▶ **About this task**
Say how many lines of the listing below hold the word "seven". Give only that number.

▶ **Raw data**
_ _ _ _ _

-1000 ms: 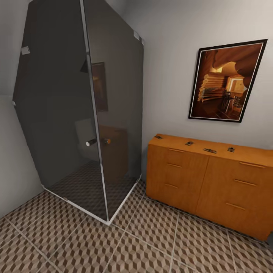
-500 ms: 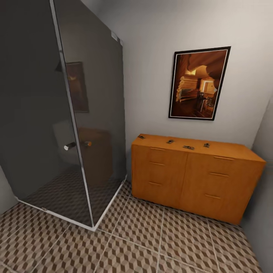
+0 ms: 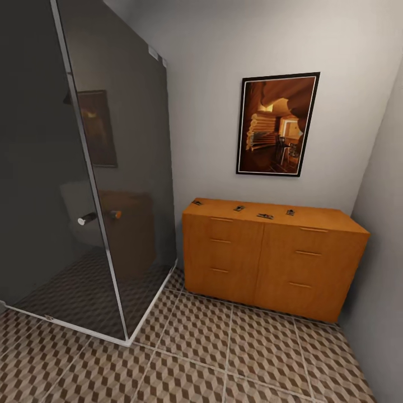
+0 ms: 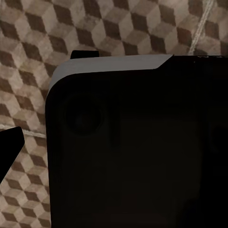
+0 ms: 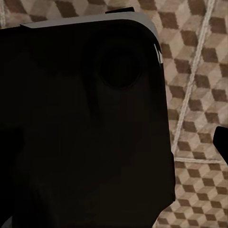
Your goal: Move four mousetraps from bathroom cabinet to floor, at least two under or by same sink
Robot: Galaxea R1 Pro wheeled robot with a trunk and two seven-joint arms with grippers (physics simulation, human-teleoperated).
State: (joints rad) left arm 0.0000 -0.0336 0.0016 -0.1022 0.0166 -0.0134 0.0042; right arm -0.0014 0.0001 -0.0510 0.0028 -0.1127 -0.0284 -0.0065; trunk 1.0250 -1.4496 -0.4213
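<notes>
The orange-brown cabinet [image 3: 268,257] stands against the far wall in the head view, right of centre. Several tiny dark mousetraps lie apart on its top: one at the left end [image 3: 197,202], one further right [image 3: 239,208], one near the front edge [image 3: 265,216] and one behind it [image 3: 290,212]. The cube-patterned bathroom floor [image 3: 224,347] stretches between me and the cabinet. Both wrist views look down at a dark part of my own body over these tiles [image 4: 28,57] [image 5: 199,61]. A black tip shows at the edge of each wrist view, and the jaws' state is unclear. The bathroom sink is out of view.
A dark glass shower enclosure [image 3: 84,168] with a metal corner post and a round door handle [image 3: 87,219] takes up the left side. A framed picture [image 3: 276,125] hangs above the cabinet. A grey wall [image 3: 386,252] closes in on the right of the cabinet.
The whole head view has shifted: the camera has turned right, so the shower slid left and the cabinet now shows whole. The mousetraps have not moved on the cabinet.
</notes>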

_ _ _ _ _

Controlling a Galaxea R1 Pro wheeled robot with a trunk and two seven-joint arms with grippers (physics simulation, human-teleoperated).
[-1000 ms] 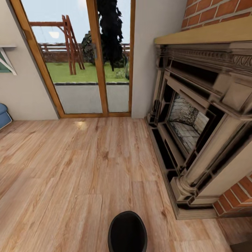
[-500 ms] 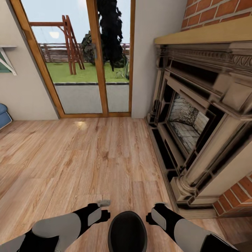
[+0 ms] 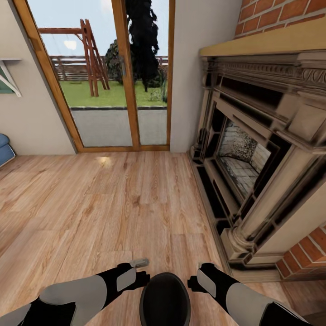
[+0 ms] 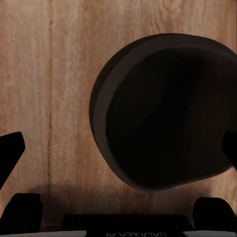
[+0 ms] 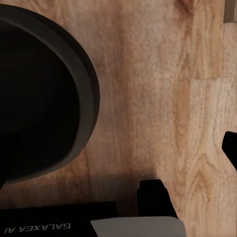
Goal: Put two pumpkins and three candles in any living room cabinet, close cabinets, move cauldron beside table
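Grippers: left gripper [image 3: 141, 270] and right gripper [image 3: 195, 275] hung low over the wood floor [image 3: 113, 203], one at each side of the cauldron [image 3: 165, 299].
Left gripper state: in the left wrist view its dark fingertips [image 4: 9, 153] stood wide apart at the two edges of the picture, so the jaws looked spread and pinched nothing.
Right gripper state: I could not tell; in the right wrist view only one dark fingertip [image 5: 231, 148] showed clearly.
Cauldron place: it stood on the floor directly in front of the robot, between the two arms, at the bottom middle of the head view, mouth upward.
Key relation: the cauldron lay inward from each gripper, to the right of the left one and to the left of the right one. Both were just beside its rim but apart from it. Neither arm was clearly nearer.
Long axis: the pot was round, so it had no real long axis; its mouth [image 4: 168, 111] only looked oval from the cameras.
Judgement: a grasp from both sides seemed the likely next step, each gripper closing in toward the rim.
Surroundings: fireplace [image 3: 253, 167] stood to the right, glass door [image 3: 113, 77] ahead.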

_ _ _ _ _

▶ **Exercise solution**
2